Cette station-service affiche le litre de sans plomb 98 à 1,65 euro, contre 1,70 euro chez son principal concurrent. Les clients s'y pressent.

Sur une dizaine d'automobilistes qui viennent régler leur essence à la caisse, un seul s'acquitte d'un montant supérieur à 50 euros. "Il y a six mois à peine, ils repartaient avec 25 litres d'essence pour 30 euros. Aujourd'hui, avec le même montant, ils ont 20 litres", explique un pompiste.

"En province, la question des carburants se pose différemment. Les gens sont obligés de prendre leur voiture. Les transports en commun ne constitue pas une alternative sérieuse", dit-il.

Selon plusieurs professionnels du secteur, l'augmentation du prix de l'essence aurait accentué la fraude, notamment avec des chèques sans provisions.

"Avant, nous avions des chèques volés.
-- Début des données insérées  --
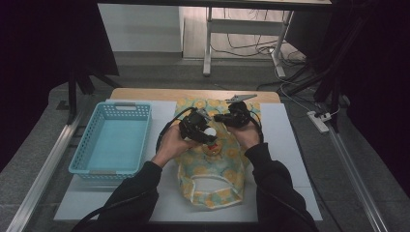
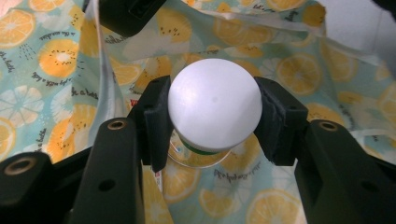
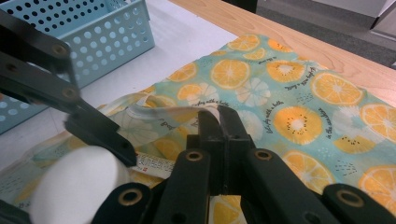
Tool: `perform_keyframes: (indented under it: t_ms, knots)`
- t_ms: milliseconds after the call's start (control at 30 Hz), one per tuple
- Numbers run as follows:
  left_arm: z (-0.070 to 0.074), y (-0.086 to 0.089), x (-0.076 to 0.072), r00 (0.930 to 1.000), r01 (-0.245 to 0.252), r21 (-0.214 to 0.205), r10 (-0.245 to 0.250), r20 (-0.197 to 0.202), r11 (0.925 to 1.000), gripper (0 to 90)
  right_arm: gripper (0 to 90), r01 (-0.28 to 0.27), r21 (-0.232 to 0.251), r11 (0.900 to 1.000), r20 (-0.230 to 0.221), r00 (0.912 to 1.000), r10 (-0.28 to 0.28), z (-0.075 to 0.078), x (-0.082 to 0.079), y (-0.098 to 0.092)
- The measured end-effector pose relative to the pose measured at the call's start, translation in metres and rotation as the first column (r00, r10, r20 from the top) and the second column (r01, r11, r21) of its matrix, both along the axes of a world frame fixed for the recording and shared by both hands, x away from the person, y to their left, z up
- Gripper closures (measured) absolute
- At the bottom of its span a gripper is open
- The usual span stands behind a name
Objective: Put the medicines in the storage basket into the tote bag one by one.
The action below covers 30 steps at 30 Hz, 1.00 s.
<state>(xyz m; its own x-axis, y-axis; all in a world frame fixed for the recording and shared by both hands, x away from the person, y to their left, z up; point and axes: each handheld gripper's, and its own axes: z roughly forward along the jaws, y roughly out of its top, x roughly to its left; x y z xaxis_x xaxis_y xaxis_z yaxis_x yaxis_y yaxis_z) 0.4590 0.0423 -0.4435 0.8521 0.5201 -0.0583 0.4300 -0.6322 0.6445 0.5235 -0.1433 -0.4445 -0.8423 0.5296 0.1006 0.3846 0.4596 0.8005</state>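
Both tools (image 1: pixel 212 126) over fruit-print bag (image 1: pixel 210 174)

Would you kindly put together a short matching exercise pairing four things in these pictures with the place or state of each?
Things:
1. white-capped bottle
2. blue basket
3. fruit-print bag
4. right gripper

Places or states:
A. pinching the bag's fabric edge
B. stands on the white mat left of the bag
C. clamped between the left gripper's jaws
D. lies flat mid-table, printed with orange slices

Pairs: 1-C, 2-B, 3-D, 4-A
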Motion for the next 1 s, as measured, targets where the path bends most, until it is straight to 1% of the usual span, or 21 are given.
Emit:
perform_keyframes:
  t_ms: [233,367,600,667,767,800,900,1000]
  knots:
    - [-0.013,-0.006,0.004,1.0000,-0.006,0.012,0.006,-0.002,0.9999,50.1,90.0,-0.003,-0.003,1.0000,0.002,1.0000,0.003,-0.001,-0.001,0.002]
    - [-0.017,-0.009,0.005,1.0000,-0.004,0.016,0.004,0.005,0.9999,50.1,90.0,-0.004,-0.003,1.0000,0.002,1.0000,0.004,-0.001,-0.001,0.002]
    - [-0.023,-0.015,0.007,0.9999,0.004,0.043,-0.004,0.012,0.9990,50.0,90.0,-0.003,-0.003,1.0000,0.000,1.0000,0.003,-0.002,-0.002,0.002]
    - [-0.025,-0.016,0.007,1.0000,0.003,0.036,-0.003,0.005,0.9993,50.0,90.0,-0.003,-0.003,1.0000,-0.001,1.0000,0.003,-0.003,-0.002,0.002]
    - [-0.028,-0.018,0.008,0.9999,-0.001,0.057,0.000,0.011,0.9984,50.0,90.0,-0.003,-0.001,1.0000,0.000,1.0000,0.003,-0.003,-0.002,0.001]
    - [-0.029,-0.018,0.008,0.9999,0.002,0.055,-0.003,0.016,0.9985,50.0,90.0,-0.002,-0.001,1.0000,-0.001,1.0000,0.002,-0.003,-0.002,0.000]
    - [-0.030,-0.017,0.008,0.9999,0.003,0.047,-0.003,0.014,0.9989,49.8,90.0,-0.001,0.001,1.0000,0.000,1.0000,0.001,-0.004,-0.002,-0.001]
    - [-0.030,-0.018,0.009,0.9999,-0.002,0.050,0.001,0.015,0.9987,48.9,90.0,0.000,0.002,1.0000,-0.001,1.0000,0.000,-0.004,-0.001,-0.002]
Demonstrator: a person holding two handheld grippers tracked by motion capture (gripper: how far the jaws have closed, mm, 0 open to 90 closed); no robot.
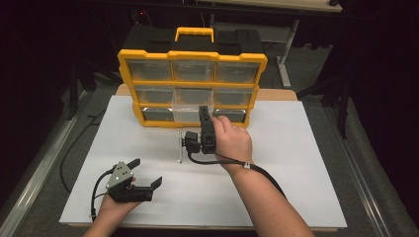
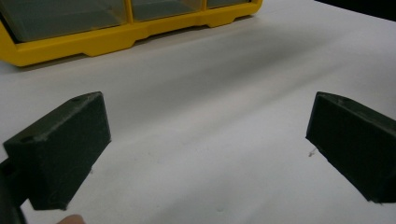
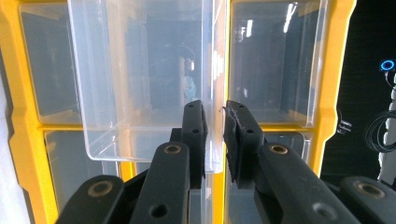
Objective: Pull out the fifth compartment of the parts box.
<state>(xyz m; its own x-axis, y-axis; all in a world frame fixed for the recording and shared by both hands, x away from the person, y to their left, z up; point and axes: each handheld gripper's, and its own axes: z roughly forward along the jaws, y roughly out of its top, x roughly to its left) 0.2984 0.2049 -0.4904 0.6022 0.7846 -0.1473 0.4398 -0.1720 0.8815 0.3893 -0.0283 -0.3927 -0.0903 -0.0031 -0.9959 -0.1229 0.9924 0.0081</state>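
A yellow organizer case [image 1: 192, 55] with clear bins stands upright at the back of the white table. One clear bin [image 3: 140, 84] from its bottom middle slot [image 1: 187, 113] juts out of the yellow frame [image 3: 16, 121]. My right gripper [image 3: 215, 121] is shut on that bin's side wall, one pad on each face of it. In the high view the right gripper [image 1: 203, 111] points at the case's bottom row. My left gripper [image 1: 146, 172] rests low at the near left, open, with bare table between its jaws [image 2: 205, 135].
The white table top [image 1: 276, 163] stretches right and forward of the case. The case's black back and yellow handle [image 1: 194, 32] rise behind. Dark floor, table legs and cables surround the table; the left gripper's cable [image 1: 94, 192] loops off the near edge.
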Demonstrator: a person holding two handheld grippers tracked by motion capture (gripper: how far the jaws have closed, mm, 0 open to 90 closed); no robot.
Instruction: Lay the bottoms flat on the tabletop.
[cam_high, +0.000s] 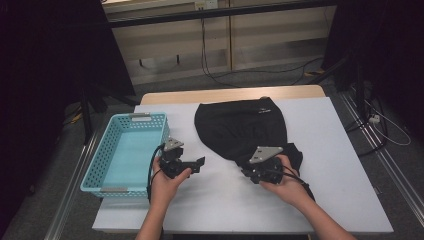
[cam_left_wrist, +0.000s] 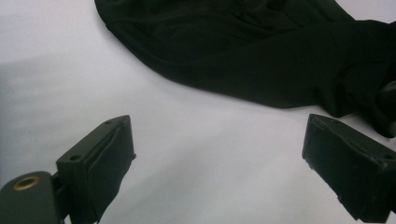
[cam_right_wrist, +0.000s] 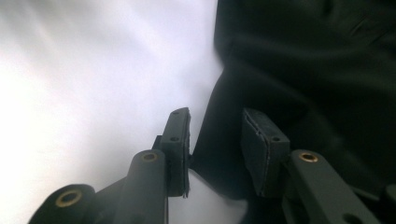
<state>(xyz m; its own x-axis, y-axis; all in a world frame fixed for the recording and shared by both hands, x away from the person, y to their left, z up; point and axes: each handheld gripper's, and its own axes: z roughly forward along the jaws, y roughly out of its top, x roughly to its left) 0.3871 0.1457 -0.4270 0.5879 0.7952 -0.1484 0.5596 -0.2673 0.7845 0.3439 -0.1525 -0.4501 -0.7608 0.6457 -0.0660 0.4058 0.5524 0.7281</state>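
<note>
Right gripper (cam_right_wrist: 215, 140): jaws a little apart, straddling the near edge of the black garment (cam_right_wrist: 303, 60); cloth sits in the gap, pads not pressing on it
Right gripper, from above (cam_high: 248, 171): low at the garment's near right corner, the person's hand (cam_high: 285, 184) behind it
Left gripper (cam_left_wrist: 219, 154): jaws wide apart, nothing between them, just white table under them
Left gripper, from above (cam_high: 200, 163): held over bare table, pointing right toward the garment, hand (cam_high: 167, 182) wrapped round its body
Garment (cam_high: 242, 129): spread flat mid-table, rounded near edge, a bunched fold at its near right by the right hand
Garment, left gripper view (cam_left_wrist: 243, 51): lies ahead of the open jaws, near but apart
Basket (cam_high: 92, 170): turquoise, on the left edge of the table, just beside the left gripper
Table (cam_high: 340, 145): white top, wooden strip along the far edge
</note>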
Aujourd'hui, ce sont des clients qui font des chèques sans provisions, à leur nom et sans avoir peur du gendarme", dit le même pompiste.

En réaction, les stations-services qui ne sont pas adossées à un supermarché n'acceptent plus les chèques depuis plusieurs mois. Les clients qui partent sans payer y seraient passés de un à deux par mois à deux par semaine, rapporte le professionnel.

Le phénomène le plus remarquable est sans doute l'explosion des reconnaissances de dette imposées aux pompistes par des clients désargentés.

"L'automobiliste fait le plein et il vient vous dire qu'il ne peut pas payer. On fait quoi dans ce cas, sachant que la police ne veut plus se déplacer ?", demande un gérant.

Dans ce cas, il dit faire signer une reconnaissance de dette et "laisser partir le client en espérant que celui-ci reviendra s'acquitter de sa dette".